The fines come years after investigations by news organizations revealed that the four carriers were sharing this type of data with law enforcement and bounty hunters, among other organizations.

In 2018, The New York Times reported that law enforcement and correction officials across the U.S. used a company called Securus Technologies to track people’s locations. Securus’ solution relied on “a system typically used by marketers and other companies to get location data from major cell phone carriers,” the NYT wrote.

The following year, a Motherboard investigation revealed that bounty hunters could geo-locate any cell phone customer’s location for as little as $300. “These surveillance capabilities are sometimes sold through word-of-mouth networks,” Motherboard’s Joseph Cox, who is now at 404 Media, wrote at the time.

The FCC wrote that despite these public reports, the four carriers failed to put safeguards in place “to ensure that the dozens of location-based service providers with access to their customers’ location information were actually obtaining customer consent,” and kept selling the data.

All four carriers criticized the decision and said they intend to appeal it.

T-Mobile spokesperson Tara Darrow said in a statement that “this industry-wide third-party aggregator location-based services program was discontinued more than five years ago after we took steps to ensure that critical services like roadside assistance, fraud protection and emergency response would not be disrupted.”

Darrow said that T-Mobile, which merged with Sprint in 2020, will appeal the decision.

“We take our responsibility to keep customer data secure very seriously and have always supported the FCC’s commitment to protecting consumers, but this decision is wrong, and the fine is excessive. We intend to challenge it,” the statement read.
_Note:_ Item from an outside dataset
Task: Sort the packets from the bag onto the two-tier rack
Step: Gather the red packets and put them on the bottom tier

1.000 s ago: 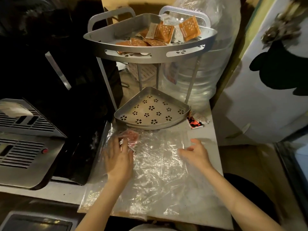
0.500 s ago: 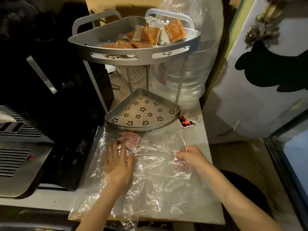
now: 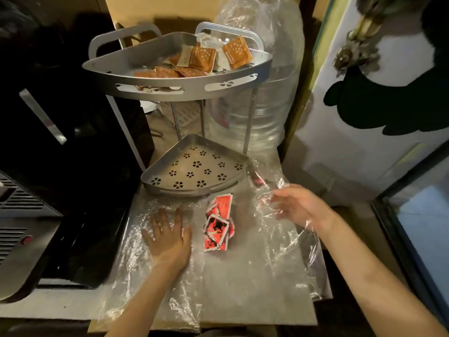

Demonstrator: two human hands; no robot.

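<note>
A clear plastic bag [image 3: 243, 276] lies spread on the grey counter. My left hand [image 3: 167, 239] presses flat on its left part with fingers straight. My right hand [image 3: 301, 207], blurred, holds the bag's upper layer lifted to the right, and plastic drapes over my wrist. Between the hands lies an uncovered pile of red packets [image 3: 217, 224]. Behind it stands the two-tier metal rack: the lower tier [image 3: 194, 190] holds nothing, while the upper tier [image 3: 170, 91] carries several orange packets [image 3: 201, 59]. One more red packet [image 3: 257, 181] shows under plastic by the rack's right leg.
A black appliance [image 3: 60, 142] and a silver vented machine [image 3: 19, 227] crowd the left side. A large clear water bottle [image 3: 262, 105] stands behind the rack. A white door [image 3: 364, 93] is on the right. The counter's front edge is close to me.
My right hand has pulled the bag's upper layer up and to the right, baring the red packets. My left hand stayed flat on the bag's left part.
</note>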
AT&T spokesperson Alex Byers also said the company will appeal, and said that the FCC decision “lacks both legal and factual merit.”

“It unfairly holds us responsible for another company’s violation of our contractual requirements to obtain consent, ignores the immediate steps we took to address that company’s failures, and perversely punishes us for supporting life-saving location services like emergency medical alerts and roadside assistance that the FCC itself previously encouraged. We expect to appeal the order after conducting a legal review,” Byers said in a statement sent to TechCrunch.

Verizon spokesperson Rich Young said that the “FCC’s order gets it wrong on both the facts and the law, and we plan to appeal this decision.”

“In this case, when one bad actor gained unauthorized access to information relating to a very small number of customers, we quickly and proactively cut off the fraudster, shut down the program, and worked to ensure this couldn’t happen again,” the statement read. “Keep in mind, the FCC’s order concerns an old program that Verizon shut down more than half a decade ago. That program required affirmative, opt-in customer consent and was intended to support services like roadside assistance and medical alerts.”